4. LncRNAs in Mastitis Disease

LncRNAs are a diverse collection of ncRNAs with emerging regulatory roles in many biological processes in every branch of life [135,136,137,138]. LncRNA transcripts are >200 nucleotides in length and constitute the largest portion of the mammalian ncRNA transcriptome [135]. LncRNAs more closely resemble mRNAs than other classes of ncRNAs, especially in their biogenesis pathways and form. Most lncRNAs are transcribed by the activities of RNA polymerase II, have a 5′ terminal methylguanosine cap, and are often spliced and polyadenylated [136]. Some non-polyadenylated lncRNAs may arise through alternative pathways that are probably expressed from RNA polymerase III promoters [139,140] or arise during splicing and small nucleolar RNA production [141]. Furthermore, some lncRNAs are regulated in different ways at different stages of their biogenesis, maturation, and decay [138].
In cattle, approximately 23,000 lncRNAs transcripts have been reported (, accessed on 25 August 2022 [142]). The numbers of lncRNAs vary among tissues [127,143,144,145,146,147] and methods used to identify them from RNA sequencing data [148]. Among the first studies of lncRNAs in bovine MG, Koufariotis et al. [145] characterized the lncRNA repertoire across 18 bovine tissues including the MG and reported 9778 transcripts expressed in MG. Later, Tong et al. [149] identified 184 lncRNAs (intergenic) in the bovine MG including 36 lncRNAs co-located with 172 milk-related quantitative trait loci (QTL) and 1 lncRNA co-located within a mastitis QTL region. LncRNAs are also important for MG health as several lncRNAs (H19, XIST, or TUB) have been reported to relate to mastitis diseases [150,151,152]. In an in vivo study, Wang et al. [152] reported that the lncRNA-TUB plays a crucial role in the morphological shape, proliferation, migration, and β-casein secretion of mammary epithelial cells, and could also mediate E. coli-induced inflammatory factor secretion and S. aureus adhesion to epithelial cells. Similar to TUB, lncRNA H19 and XIST also play important roles in immune-related processes. The lncRNA H19 has been shown to modulate TGF-β1-induced epithelial to mesenchymal transition in BMEC through the PI3K/AKT signaling pathway [151], while the lncRNA XIST mediates the BMEC inflammatory response via the NF-κB/NLRP3 inflammasome pathway. Recently conducted studies have revealed that lncRNAs play a significant role in M. bovis infections [153,154,155]. Wang et al. [3] and Wang et al. [155] showed that lncRNAs interact with the coding genes in both a cis and a trans way to carry out their regulatory functions. With an ever-growing number of WTSS studies, there also arose a need for prioritizing the SNPs from varied datasets.
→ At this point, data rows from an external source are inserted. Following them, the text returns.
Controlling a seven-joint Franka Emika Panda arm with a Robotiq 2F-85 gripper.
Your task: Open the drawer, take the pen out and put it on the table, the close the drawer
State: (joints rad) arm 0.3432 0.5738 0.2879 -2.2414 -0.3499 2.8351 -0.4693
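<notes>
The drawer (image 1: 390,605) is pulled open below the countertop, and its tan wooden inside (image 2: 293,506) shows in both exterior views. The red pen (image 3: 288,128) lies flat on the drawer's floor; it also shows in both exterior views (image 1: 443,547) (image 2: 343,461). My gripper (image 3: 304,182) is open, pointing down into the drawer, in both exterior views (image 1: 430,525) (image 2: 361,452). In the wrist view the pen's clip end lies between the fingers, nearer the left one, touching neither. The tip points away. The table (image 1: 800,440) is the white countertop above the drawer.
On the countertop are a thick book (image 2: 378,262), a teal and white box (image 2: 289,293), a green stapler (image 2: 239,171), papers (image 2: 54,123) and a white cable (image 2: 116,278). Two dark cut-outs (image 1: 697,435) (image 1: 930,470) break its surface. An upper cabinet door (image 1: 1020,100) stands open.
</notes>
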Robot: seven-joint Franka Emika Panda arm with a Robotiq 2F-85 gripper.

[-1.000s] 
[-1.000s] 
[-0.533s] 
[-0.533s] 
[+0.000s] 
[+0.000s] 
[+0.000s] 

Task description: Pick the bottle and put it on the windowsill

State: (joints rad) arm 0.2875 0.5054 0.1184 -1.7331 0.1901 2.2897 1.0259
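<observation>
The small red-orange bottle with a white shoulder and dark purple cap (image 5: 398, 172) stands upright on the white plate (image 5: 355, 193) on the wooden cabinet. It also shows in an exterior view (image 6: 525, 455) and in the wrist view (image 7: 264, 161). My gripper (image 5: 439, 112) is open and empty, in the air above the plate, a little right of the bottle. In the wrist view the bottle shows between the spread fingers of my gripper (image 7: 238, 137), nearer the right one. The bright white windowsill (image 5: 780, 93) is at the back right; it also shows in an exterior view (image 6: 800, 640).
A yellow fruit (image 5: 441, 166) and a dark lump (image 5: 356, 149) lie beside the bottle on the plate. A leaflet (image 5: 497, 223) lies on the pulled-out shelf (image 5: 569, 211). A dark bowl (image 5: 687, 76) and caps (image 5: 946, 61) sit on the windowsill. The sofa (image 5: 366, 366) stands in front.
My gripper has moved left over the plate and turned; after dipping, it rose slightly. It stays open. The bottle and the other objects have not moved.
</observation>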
The challenge in identifying and inferring the causal mutations related to clinical mastitis was emphasized in [156]. Meanwhile, by hypothetically studying if the lncRNA expression profile is specifically changed in M. bovis-infected bovine mammary tissues, Özdemir et al. [157] determined the LncRNA–mRNA co-expression network playing an important role against M. bovis.

5. Circular RNAs and Other ncRNAs in Mastitis

Circular RNAs represent a large class of ncRNAs that have recently emerged as regulators of gene expression [158,159]. They were discovered several decades ago when Hsu et al. [160] investigated the splicing machinery processor for making precursor mRNA into mature viral mRNAs. As sequence data continually increase, the emerging functions of circRNAs are being determined and have been reported in RNA transcription, splicing, turnover, and translation [159]. Many scholars had pointed out that circRNAs may play an important role in many diseases, especially cancer [161,162] and can escape exonucleic acid degrading enzymes as a result of their lack of a free 5′ or 3′ end, making them more stable than miRNAs or other linear counterparts [158]. Consequently, circRNAs are considered useful biomarker candidates for disease diagnosis and therapy monitoring [158]. However, little research has been undertaken to characterize the circRNAs in ruminant species. The roles of circRNAs in lactation were also reported in cattle and goats [129]. Recently, Wang et al. [163] identified 2059 circRNAs from bovine colostrum and mature milk exosomes. By enrichment analysis, the authors noted that these circRNA host genes were involved in the cytoplasm, endoplasmic reticulum, transport, and transcription factor. Moreover, the study also showed that the circRNA profile of colostrum or mature milk exosomes differed greatly, which could be important for the milk recipients [163]. In another recent study, Wang et al. [164] reported differentially expressed circRNAs in lipopolysaccharide-induced mastitis using bovine mammary epithelial cells (bMECs) and found two novel circRNAs (named novel_circ_0004830 and novel_circ_0003097 in the study) which may endogenously regulate bovine mastitis by binding to inflammation-related microRNAs such as the bta-miR-145 that has been reported to regulate S. aureus-induced mastitis in MAC-T cells by regulating the FSCN1 gene expression level [121]. Unfortunately, not many studies have been undertaken on the role of circRNAs in mastitis infection to date and more research is needed in this area.
PiRNAs are 24–30 nt in length and are transcribed from genome regions consisting of transposable elements and other repetitive elements [165]. They are also involved in RNA silencing and regulate gene expression [165,166,167]. In humans, they are also viewed as promising biomarkers for several diseases such as cancers [168] while in bovines, several piRNAs might also contribute to early embryo development [169,170]. Recently, Testroet et al. [171] profiled ncRNAs in exosomes from raw milk and identified 88 piRNAs whose functions remain unknown. The roles of piRNAs in mastitis infection are still unknown.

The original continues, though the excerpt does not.